Though not many people played the original Warcraft I, pretty much everyone who grew up playing PC games in the mid-90’s has heard of Warcraft II.  It was the premiere real-time strategy game of the time, and was the first to be wildly popular for multiplayer gaming against several live opponents at once.  Indeed, Battle.net (and Kali, its predecessor) was the textbook gaming network that would influence the development of Steam and Bungie.net a full decade later!

With the recent release of Warcraft III, the series received a major facelift into full 3D models and environments.  The Warcraft story arc also received the latest installment in the long running epic tale of humans versus the horde. 
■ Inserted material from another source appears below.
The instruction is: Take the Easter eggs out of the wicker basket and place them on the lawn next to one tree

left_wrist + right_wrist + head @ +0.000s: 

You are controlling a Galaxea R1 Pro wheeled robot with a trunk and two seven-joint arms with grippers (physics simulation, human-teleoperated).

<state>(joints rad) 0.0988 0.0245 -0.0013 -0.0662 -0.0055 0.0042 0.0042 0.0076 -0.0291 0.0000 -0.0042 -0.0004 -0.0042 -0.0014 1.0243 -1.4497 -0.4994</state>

But when World of Warcraft was announced, it left many people scratching their heads.  An RPG game based on Warcraft?  You’re talking about the popular strategy game, right?  To make things even more mysterious, the World of Warcraft RPG was slated as a massively multiplayer online RPG or MMORPG, in the same vein as other big persistent-world projects like Dark Ages of Camelot, Everquest, and City of Heroes.

Luckily for Blizzard Entertainment, their reputation as a serious game developer that is known for making games for the real PC gamer deflected most of the early criticism against the project.

When the features were revealed, the public began to really foam at the mouth.  World of Warcraft promises to bring MMORPGs to the next level with immersive single-player story elements and large-scale multiplayer battles all wrapped into a large world that you could spend hours trying to walk across.

The setup for the game is quite simple.  Players purchase an account and can begin playing immediately after they’ve installed and registered.  The first thing you have to do is create a character.  The basic delineation is between the forces of good (led by the humans) and the forces of evil (led by the orcs).  Each alliance has multiple races that all have unique character abilities.  Every racial class is based on classes previously released in the Warcraft series.

From what the media has been able to tell so far in the several beta tests so far, the land of Warcraft is huge.  Players can spend hours exploring the countryside on the back of a dragon or various other ’mounts’.  Special areas of the map are designated as war zones where players can openly attack other players.  The other regions of the map are reserved for single-player or multi-player party quests into various dungeons and towns.

Who would have thought that a classic RTS game would make for such a promising MMORPG?  Only time will tell if WOW is truly a leader in the genre or just another gimmick in a category with hundreds of them.